[pve-devel] [RFC v2 pve-ha-manager 1/3] implement recovery policy for services

Thomas Lamprecht t.lamprecht at proxmox.com
Tue Sep 15 14:18:50 CEST 2015


We implement recovery policies which use settings known from
rgmanager, however the behaviour is not strictly the same.

There are the following policy settings which kick in on an failed
service start:
* max_restart:  maxmial number of tries to restart an failed service
                on the actual node. The default is 1 restart try.
                This policy gets enforced by the LRM.

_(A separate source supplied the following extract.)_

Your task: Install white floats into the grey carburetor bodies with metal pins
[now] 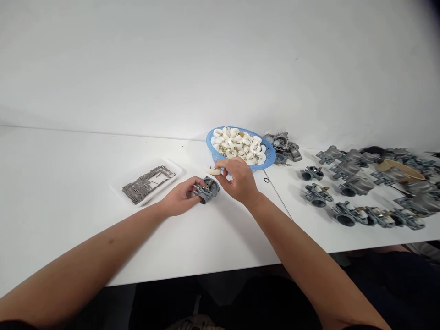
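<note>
My left hand (181, 197) grips a grey metal carburetor body (207, 190) on the white table, its open side with brass parts facing up. Just above and to the right, my right hand (238, 178) pinches a white carburetor float (213, 171) between thumb and fingers, apart from the body. Behind my right hand stands a blue plastic basket (270, 161) heaped with more white floats. To the left of my left hand lies a white tray (173, 166) holding many thin metal pins (144, 185).
Several carburetor bodies (316, 196) stand in rows on the right side of the table. Grey metal castings (282, 145) are piled behind the basket. A small black ring (266, 180) lies near a table seam. A white wall (154, 68) rises at the back.
</note>
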The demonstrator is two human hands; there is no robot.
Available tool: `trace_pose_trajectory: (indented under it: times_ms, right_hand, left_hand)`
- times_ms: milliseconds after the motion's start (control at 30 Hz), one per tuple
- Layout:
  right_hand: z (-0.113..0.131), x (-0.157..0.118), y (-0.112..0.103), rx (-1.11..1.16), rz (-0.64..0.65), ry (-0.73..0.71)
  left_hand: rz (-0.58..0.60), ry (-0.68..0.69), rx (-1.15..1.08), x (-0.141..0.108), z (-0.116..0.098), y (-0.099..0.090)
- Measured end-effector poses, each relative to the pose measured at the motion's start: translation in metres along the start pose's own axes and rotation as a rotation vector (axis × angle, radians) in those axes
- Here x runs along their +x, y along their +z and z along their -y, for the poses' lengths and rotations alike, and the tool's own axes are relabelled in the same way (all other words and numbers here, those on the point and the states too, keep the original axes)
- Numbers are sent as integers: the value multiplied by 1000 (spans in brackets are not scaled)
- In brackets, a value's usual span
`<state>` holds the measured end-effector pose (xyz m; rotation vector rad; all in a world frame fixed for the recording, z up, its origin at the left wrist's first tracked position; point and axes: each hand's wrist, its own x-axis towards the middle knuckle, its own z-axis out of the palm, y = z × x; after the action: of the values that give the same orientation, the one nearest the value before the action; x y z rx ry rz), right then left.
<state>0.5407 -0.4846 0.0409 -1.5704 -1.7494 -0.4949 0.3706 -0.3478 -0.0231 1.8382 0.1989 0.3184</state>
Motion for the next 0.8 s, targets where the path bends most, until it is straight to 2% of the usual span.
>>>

* max_relocate: maximal number of tries to relocate the service to a
                a different node. A relocate only takes place after
		the max_restart value is exceeded on the actual node
		This policy gets enforced by the CRM.

If a service is still no running after all max tries, it's state
gets set to 'error'. This means that the service needs to be checked
and disabled manually.

Signed-off-by: Thomas Lamprecht <t.lamprecht at proxmox.com>
---
 src/PVE/HA/Env/PVE2.pm  |  4 ++--
 src/PVE/HA/LRM.pm       | 40 ++++++++++++++++++++++++++++++++++++++++
 src/PVE/HA/Manager.pm   | 29 +++++++++++++++++++++++++++--
 src/PVE/HA/Resources.pm | 20 ++++++++++++++++++++
 4 files changed, 89 insertions(+), 4 deletions(-)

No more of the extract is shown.